Small things can make a big difference.
So many people I talk to seem stuck. They can’t get moving. It may be they want to lose weight, start exercising, learn a new skill, or read a book. But ask them a few weeks later if they have done anything about it and … you guessed it…nothing has happened.
Maybe you’ve been there yourself. I have. And then I remembered some teachings Jesus gave. He liked to talk about how small things—like a mustard seed—can grow into something big. He was talking about his Kingdom but the principle works in other places too.
A few years ago a number of pastors in our community wanted to find something that was a “need” in our community and see if we could work together to meet the need. Nothing seemed to happen mainly because we tried to get a large number of people on board and we couldn’t find the “need.”
Movement finally happened when just four of us—a small number—decided to do something. The need we discovered was this: our schools needed help surfacing mentors for kids. One elementary school had over 100 “at risk” kids and only 4 mentors.
We decided to start small. One step at a time. We got training curriculum secured. The school district gave their blessing to it. Training sessions were planned and advertised. And the first year we trained about 60 people to help with kids.
We started small. And now over 100 have been trained.

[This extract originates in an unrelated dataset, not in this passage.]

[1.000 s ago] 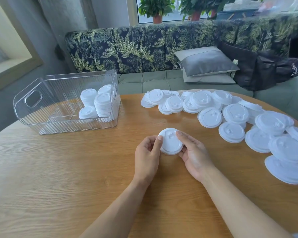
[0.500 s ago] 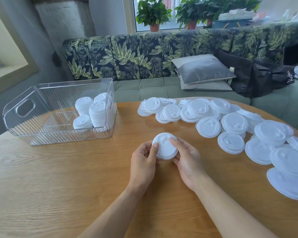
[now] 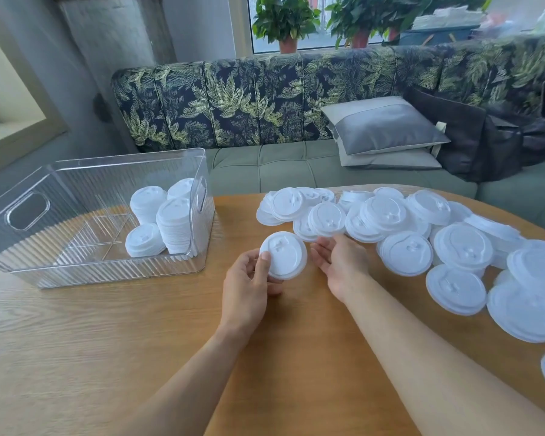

Jesus also said that the person who is faithful with little will be given more. And I think that’s the problem most people have. They want to make big changes but they haven’t been faithful with little ones. And the little ones—added together—can eventually become big.
BJ Fogg is a professor at Stanford University. He studies behavior. And he has helped thousands of people make behavioral changes through what he calls “tiny habits.” You can sign up for one of his online courses here. He says behavior needs three things:
- Motivation. You have to have some level of desire for the behavior.
- Ability. The behavior can’t be too hard to do or you will never try.
- Trigger. Something that reminds you to do it.
He decided that the trigger was the most important of the three. He says that if you add the new behavior to an existing behavior you’ll eventually develop the new behavior. You let the existing behavior become the trigger.
It would work like this. Let’s say you want to learn to play the guitar. You have some motivation to learn. Right now you may not have skill yet but you believe you have the ability to learn. All you need is a trigger.
So you decide the best time to learn is after dinner. You already have a habit of putting the dishes away. You do that behavior every night. So you make that your trigger. Now, after putting away the dishes, you sit down and work on one chord for maybe 5 minutes.
It’s small. It’s tiny. But eventually it will become a habit.
What behavior do you want that you don’t currently have? Instead of making a big goal that will defeat you try making a small one you can accomplish. Find a mustard seed and let it grow.
Question: What behavior would you like to change or add to your day?